‘Het komt doordat ik ben die ik ben, demon,’ zei Siddhartha, terwijl hij een nieuwe energieaanval deed. ‘Het komt doordat ik een man ben die af en toe verlangt naar betere dingen dan maag en fallus. Ik ben niet de heilige waarvoor de boeddhisten mij aanzien en ik ben niet de legendarische held. Ik ben een man die veel angst kent en die zich af en toe schuldig voelt. Maar ik ben vooral een man die op weg gegaan is om iets te verrichten waarbij jij me de weg verspert. Daarom erf je mijn vloek — of ik win of verlies, Taraka, je noodlot is al veranderd. Dat is de vloek van Boeddha — je zult nooit meer dezelfde zijn als vroeger.’ En die gehele dag stonden zij op het balkon, hun kleding doornat van het zweet.

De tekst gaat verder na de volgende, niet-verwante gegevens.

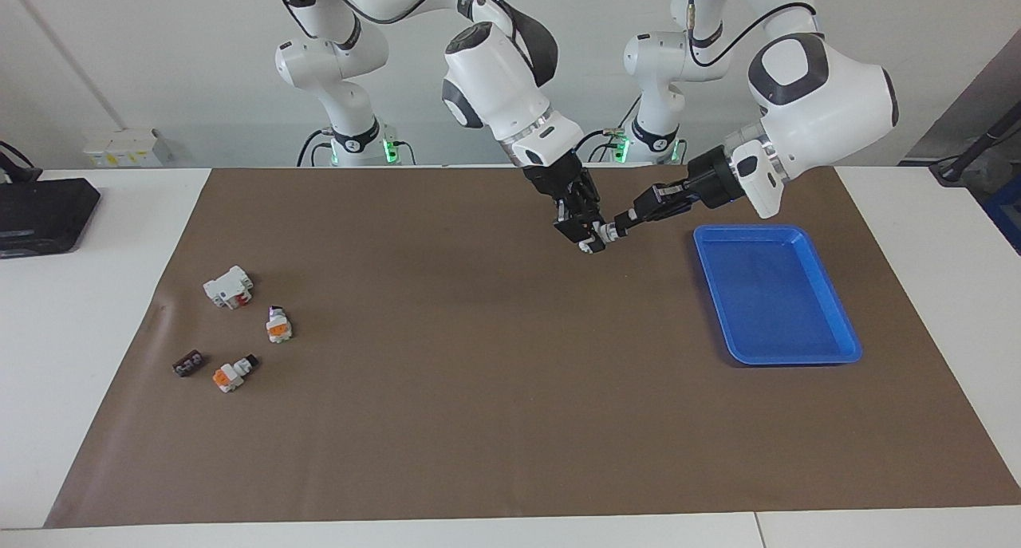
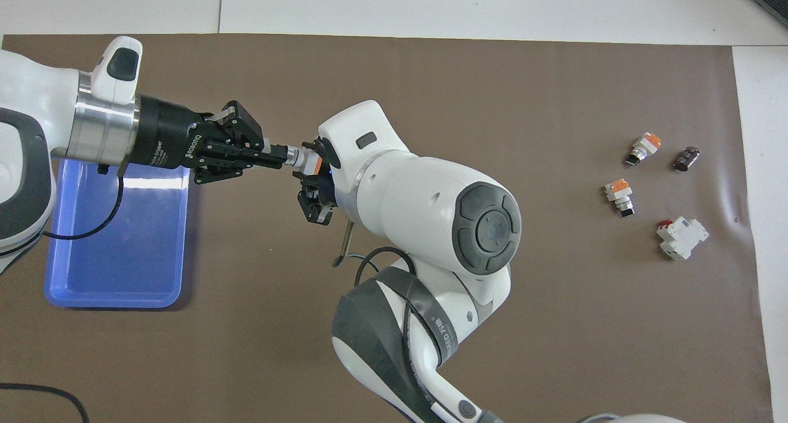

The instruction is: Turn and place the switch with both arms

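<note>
The switch hangs in the air over the brown mat, between the two grippers. Its orange face and silver knob show in the overhead view. My right gripper reaches down from above and is shut on the switch's white body. My left gripper comes in level from the tray's side and is shut on the knob end. In the overhead view the left gripper is plain, while the right gripper is mostly hidden under its own wrist.
A blue tray lies at the left arm's end. At the right arm's end lie two more switches, a larger white block and a small dark-brown piece. A black box sits off the mat.
</note>
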`<state>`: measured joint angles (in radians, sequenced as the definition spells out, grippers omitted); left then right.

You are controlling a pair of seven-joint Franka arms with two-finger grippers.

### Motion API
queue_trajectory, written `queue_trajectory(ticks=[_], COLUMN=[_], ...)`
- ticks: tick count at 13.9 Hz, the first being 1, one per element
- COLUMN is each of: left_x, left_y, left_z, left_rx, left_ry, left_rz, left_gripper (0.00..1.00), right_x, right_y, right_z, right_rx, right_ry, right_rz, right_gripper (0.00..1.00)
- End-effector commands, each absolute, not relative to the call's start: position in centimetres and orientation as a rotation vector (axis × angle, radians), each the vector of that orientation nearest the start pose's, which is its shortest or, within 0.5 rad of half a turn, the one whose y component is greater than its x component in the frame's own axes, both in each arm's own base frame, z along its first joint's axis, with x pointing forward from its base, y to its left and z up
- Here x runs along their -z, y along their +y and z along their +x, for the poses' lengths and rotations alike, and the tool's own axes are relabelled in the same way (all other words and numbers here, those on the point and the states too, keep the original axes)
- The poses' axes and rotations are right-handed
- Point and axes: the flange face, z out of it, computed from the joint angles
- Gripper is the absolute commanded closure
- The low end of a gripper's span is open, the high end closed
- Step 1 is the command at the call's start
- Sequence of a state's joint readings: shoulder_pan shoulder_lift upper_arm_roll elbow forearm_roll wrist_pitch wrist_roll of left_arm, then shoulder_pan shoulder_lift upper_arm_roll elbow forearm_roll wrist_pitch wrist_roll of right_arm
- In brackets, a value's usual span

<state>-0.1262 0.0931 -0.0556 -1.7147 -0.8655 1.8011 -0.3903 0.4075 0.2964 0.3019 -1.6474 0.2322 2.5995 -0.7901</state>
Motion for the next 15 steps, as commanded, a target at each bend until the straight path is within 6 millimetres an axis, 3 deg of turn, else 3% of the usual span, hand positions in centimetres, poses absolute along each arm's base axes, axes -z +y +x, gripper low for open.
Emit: queue_trajectory(ticks=[1,15], left_x=[-54.4,-54.0], left_y=[-16.4,-14.7], left_z=[57.6,59.7], left_rx=[0.343,0.458], left_ry=[0.681,1.604], left_rz=[2.237,1.858], left_gripper=[1.0,1.0], right_x=[-53.3,-53.4], right_y=[42.8,42.8], right_z=[54.9,54.9], right_rx=[1.014,1.01], right_ry=[-1.63,-1.598], right_rz=[-2.206,-2.227], right_gripper=[1.0,1.0])
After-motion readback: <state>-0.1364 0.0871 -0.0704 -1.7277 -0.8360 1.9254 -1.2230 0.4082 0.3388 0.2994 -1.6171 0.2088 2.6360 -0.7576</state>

Als een standbeeld stonden zij daar, tot de zon was ondergegaan en het gouden spoor de duistere holte van de nacht spleet. Er kwam een maan op boven de tuinmuur. Even later voegde zich daar een tweede bij. ‘Wat is de vloek van de Boeddha?’ vroeg Taraka steeds weer opnieuw. Maar Siddhartha gaf geen antwoord. Hij had de laatste muur omgehaald en zij schermden nu met krachten als vlammende pijlen.
Uit een Tempel in de verte klonk het geluid van eentonige trommelslagen, en af en toe kwaakte er een wezen in de tuin, krijste er een vogel of zette zich een zwerm insekten. op hen neer, deed zich te goed aan hun bloed en zoemde weer weg.

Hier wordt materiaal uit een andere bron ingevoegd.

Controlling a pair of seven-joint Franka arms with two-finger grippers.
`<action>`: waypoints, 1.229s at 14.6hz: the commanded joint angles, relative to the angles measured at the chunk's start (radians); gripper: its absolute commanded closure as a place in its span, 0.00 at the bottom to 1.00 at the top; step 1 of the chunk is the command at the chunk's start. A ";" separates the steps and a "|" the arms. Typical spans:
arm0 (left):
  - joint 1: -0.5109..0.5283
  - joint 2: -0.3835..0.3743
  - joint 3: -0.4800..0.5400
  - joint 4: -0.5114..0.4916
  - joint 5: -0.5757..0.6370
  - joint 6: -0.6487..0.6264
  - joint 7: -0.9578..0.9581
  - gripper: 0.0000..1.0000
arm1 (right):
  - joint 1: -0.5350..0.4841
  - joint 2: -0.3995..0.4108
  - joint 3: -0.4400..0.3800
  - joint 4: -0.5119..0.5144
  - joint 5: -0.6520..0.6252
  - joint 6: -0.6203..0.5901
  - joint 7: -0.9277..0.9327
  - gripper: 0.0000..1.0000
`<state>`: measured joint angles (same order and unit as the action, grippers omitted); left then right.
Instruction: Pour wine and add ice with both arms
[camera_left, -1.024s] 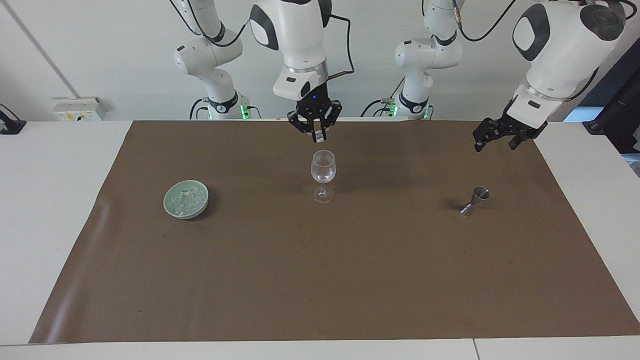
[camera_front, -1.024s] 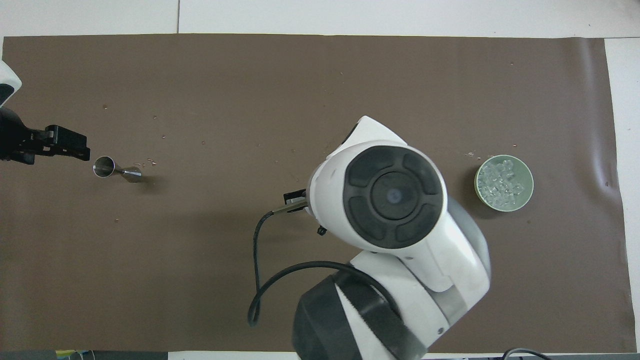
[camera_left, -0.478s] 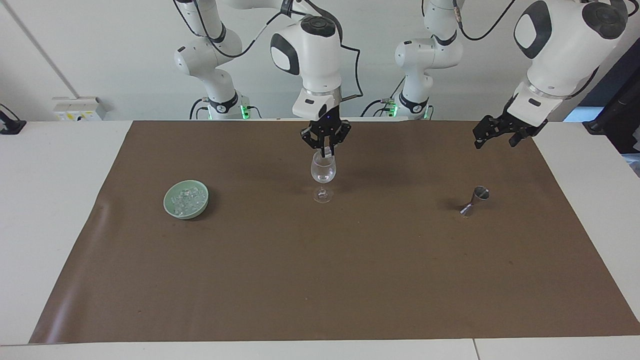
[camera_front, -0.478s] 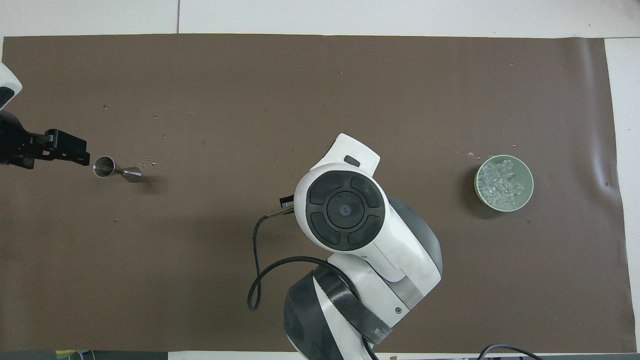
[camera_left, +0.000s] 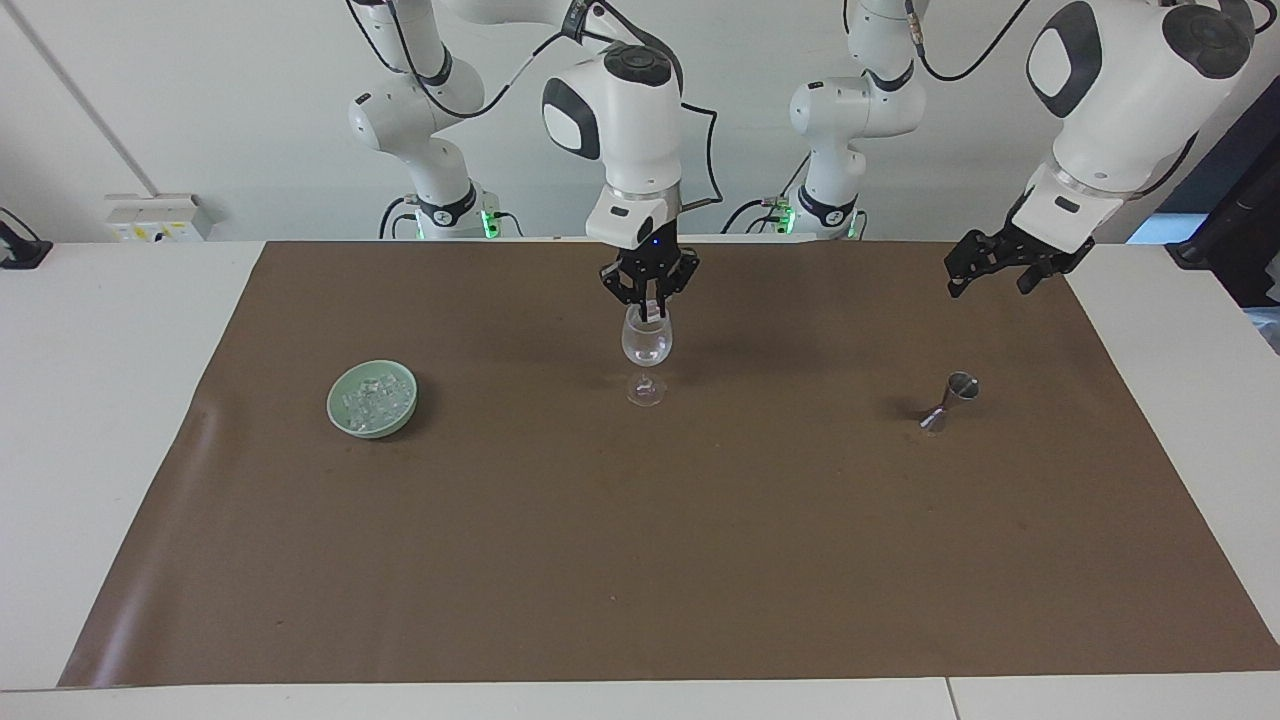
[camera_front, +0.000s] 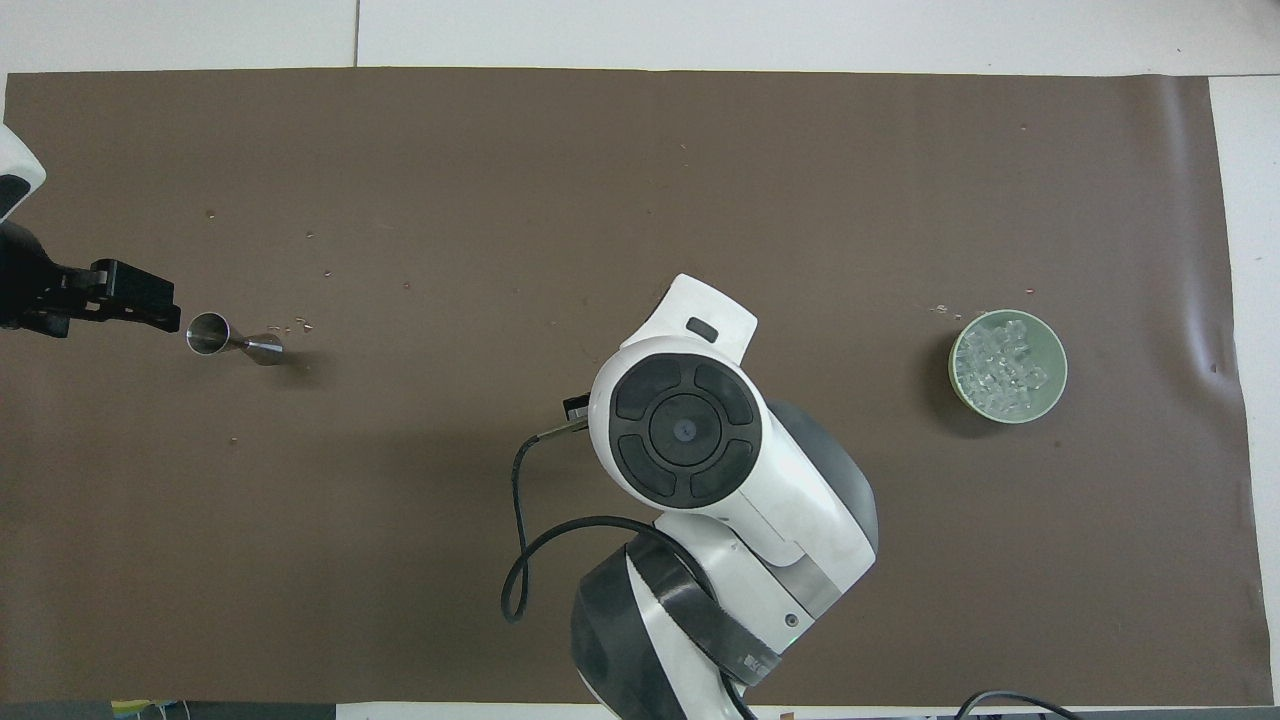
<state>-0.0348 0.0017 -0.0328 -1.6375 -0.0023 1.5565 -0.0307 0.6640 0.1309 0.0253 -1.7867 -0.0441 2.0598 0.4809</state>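
- The green bowl sits on the brown mat, well apart from the wine glass toward the right arm's end of the table. It holds the ice, a heap of small clear chunks.
- The wine glass stands upright near the middle of the mat, about as far from the robots as the bowl.
- The right gripper hangs straight down over the wine glass, its tips at the rim. The fingertips are together, pinching a small clear chunk of ice (in the overhead view the arm's own wrist hides both the gripper and the glass).
- The steel jigger stands on the mat well apart from the wine glass toward the left arm's end of the table, leaning to one side; small specks lie on the mat just beside it.
- The left gripper waits in the air, farther from the wine glass than the jigger is and close by the jigger toward the left arm's end of the table. Its fingers stand apart and hold nothing.
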 joint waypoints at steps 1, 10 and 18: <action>0.013 -0.014 0.001 -0.008 0.005 -0.009 0.009 0.00 | -0.006 -0.027 0.002 -0.036 -0.020 0.013 0.002 0.63; 0.012 -0.014 0.001 -0.008 0.005 -0.009 0.009 0.00 | -0.076 -0.005 -0.001 0.138 -0.019 -0.145 -0.007 0.49; 0.012 -0.014 0.001 -0.008 0.005 -0.009 0.009 0.00 | -0.355 -0.134 -0.005 0.113 -0.011 -0.332 -0.103 0.00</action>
<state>-0.0313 0.0017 -0.0289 -1.6375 -0.0023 1.5565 -0.0307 0.3929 0.0514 0.0091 -1.6493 -0.0469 1.7670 0.4262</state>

Toen, als een sterrenregen kwamen zij, rijdend op de nacht wind … de Bevrijden uit de Hellebron, de andere demonen die op de wereld waren losgelaten.
Zij gaven gehoor aan Taraka’s oproep en voegden hun krachten bij de zijne.

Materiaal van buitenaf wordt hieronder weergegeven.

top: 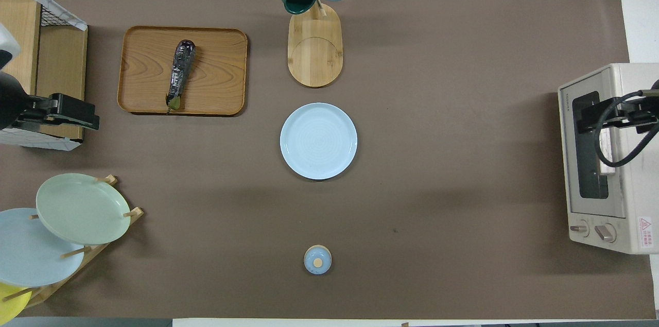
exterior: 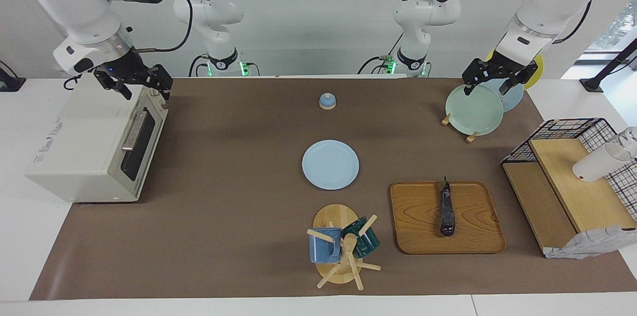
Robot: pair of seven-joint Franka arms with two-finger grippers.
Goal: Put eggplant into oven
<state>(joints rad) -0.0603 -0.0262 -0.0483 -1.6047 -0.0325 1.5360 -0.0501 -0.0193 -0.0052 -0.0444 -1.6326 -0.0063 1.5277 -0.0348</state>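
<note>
- Grippers hang open and empty at both ends of the table: the left gripper (exterior: pixel 490 79) has its jaws spread wide above the rack of plates (exterior: pixel 473 109), touching nothing.
- Right gripper (exterior: pixel 141 84), jaws equally wide, is poised over the top front edge of the oven (exterior: pixel 84 149), gripping nothing; whether a fingertip brushes the casing cannot be told.
- Eggplant (exterior: pixel 446 209) lies on the wooden tray (exterior: pixel 413 216), well apart from both sets of jaws, toward the left arm's end and farther from the robots than the left gripper's plates.
- Oven door is closed beneath the right jaws; from overhead, gripper and cable cover part of its glass.
- Overhead, the left gripper is cut off at the frame edge.
</note>
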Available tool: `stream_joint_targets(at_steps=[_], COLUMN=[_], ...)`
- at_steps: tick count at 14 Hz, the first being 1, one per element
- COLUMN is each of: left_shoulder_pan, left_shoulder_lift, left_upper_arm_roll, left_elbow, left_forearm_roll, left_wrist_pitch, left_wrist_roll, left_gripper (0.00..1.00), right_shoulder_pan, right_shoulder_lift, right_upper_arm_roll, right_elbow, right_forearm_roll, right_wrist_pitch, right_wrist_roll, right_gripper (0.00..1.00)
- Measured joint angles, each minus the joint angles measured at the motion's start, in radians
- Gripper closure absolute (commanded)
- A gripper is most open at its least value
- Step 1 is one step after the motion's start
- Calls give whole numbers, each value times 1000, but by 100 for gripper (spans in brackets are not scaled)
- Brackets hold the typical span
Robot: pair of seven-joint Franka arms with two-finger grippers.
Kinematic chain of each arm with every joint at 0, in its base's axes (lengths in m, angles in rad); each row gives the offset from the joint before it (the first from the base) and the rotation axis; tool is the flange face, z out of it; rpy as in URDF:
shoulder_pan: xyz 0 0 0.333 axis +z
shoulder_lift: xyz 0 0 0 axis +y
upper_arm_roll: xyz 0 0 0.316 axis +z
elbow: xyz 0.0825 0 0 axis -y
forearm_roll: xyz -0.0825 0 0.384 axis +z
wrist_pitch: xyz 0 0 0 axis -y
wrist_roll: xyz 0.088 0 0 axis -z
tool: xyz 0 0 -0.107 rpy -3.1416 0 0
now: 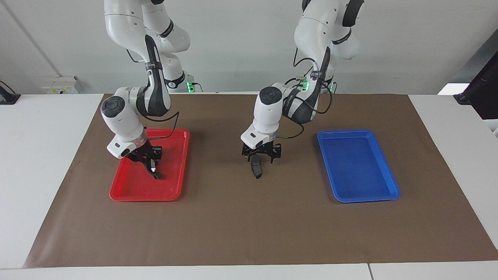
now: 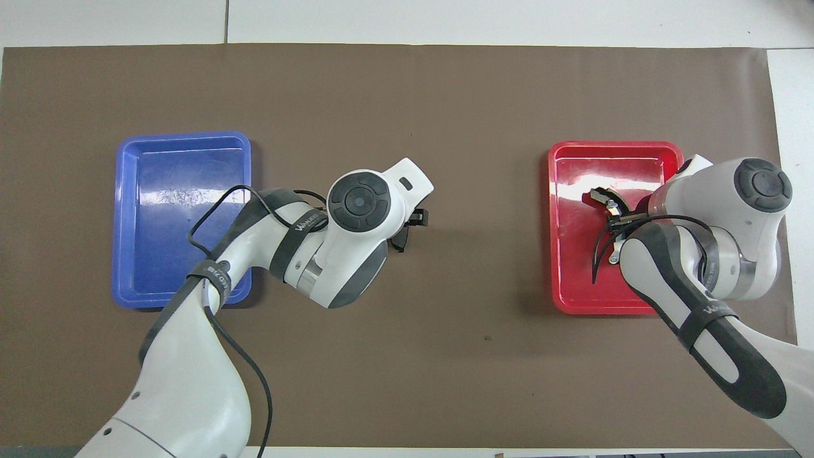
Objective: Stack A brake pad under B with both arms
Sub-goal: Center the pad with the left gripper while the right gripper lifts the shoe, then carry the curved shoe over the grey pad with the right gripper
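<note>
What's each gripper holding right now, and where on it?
Right gripper is shut on B, roughly mid-arc, in the red tray. Left gripper sits just above A brake pad; held or not cannot be told.

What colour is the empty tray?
Blue tray, clearest in the overhead view.
</note>
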Motion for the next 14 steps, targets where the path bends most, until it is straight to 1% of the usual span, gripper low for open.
stream_joint_targets(at_steps=[2, 4, 6, 9, 10, 12, 14], left_shoulder_pan=[77, 159, 258, 401, 447, 527, 578], left_shoulder_lift=[-93, -164, -216, -285, -310, -361, -390], left_upper_arm_roll=[5, 11, 15, 18, 19, 20, 21], left_elbow=[-1, -4, -4, -3, -3, -2, 26], left_forearm_roll=[0, 1, 1, 1, 1, 1, 1], left_wrist_pitch=[-112, -190, -241, -337, -377, -461, -535], left_wrist_roll=[6, 54, 159, 324, 388, 507, 558], left_gripper=[1, 1, 1, 1, 1, 1, 1], right_shoulder_pan=[10, 40, 94, 206, 244, 319, 380], right_shoulder_lift=[-1, -2, -2, 6, 20, 73, 141], right_upper_arm_roll=[4, 6, 8, 13, 14, 16, 17], right_elbow=[56, 128, 201, 274, 303, 387, 468], right_forearm_roll=[0, 3, 3, 3, 3, 3, 4], right_wrist_pitch=[-61, -128, -195, -239, -254, -284, -297], right_wrist_roll=[0, 12, 89, 239, 293, 396, 464], right_gripper=[100, 100, 100, 100, 100, 100, 100])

Hij werd een wervelwind, een vloedgolf, een bliksemstorm. Siddhartha voelde hoe hij werd overspoeld door een reusachtige lawine, verpletterd, gesmoord, begraven. Het laatste waarvan hij zich bewust werd, was de lach in zijn keel.
Hoelang het duurde voor hij weer bijkwam, wist hij niet. Het ging ditmaal erg langzaam en toen hij wakker werd, bevond hij zich in een paleis waar demonen als bedienden rondliepen.
Toen de verdoving van geestelijke vermoeidheid van hem afviel, was er iets vreemds om hem heen. De groteske braspartijen duurden voort. In de kerkers werden feesten gehouden, waar de demonen lijken weer tot leven brachten om hun slachtoffers na te jagen en te omhelzen. Duistere wonderen werden gewrocht, zoals het woud van kromme bomen dat uit de marmeren plavuizen midden in de troonzaal ontsproot — een woud waarin mannen sliepen zonder te ontwaken, schreeuwend wanneer oude nachtmerries door nieuwe verdreven werden. Iets zeer vreemds had zijn intrede gedaan in het paleis. Taraka vermaakte zich niet langer.
‘Wat is de vloek van de Boeddha?’ vroeg hij opnieuw, toen hij Siddhartha’s aanwezigheid weer op de zijne voelde drukken.
Siddhartha gaf niet onmiddellijk antwoord. De ander vervolgde: ‘Ik voel dat ik je binnenkort je lichaam ga teruggeven. Ik krijg genoeg van deze sport, van dit paleis. Ik word moe en ik geloof dat de dag nadert waarop we oorlog gaan voeren tegen de Hemel. Wat zeg je daarvan, Dwinger? Ik heb je gezegd dat ik mijn woord zou houden.’ Siddhartha antwoordde niet.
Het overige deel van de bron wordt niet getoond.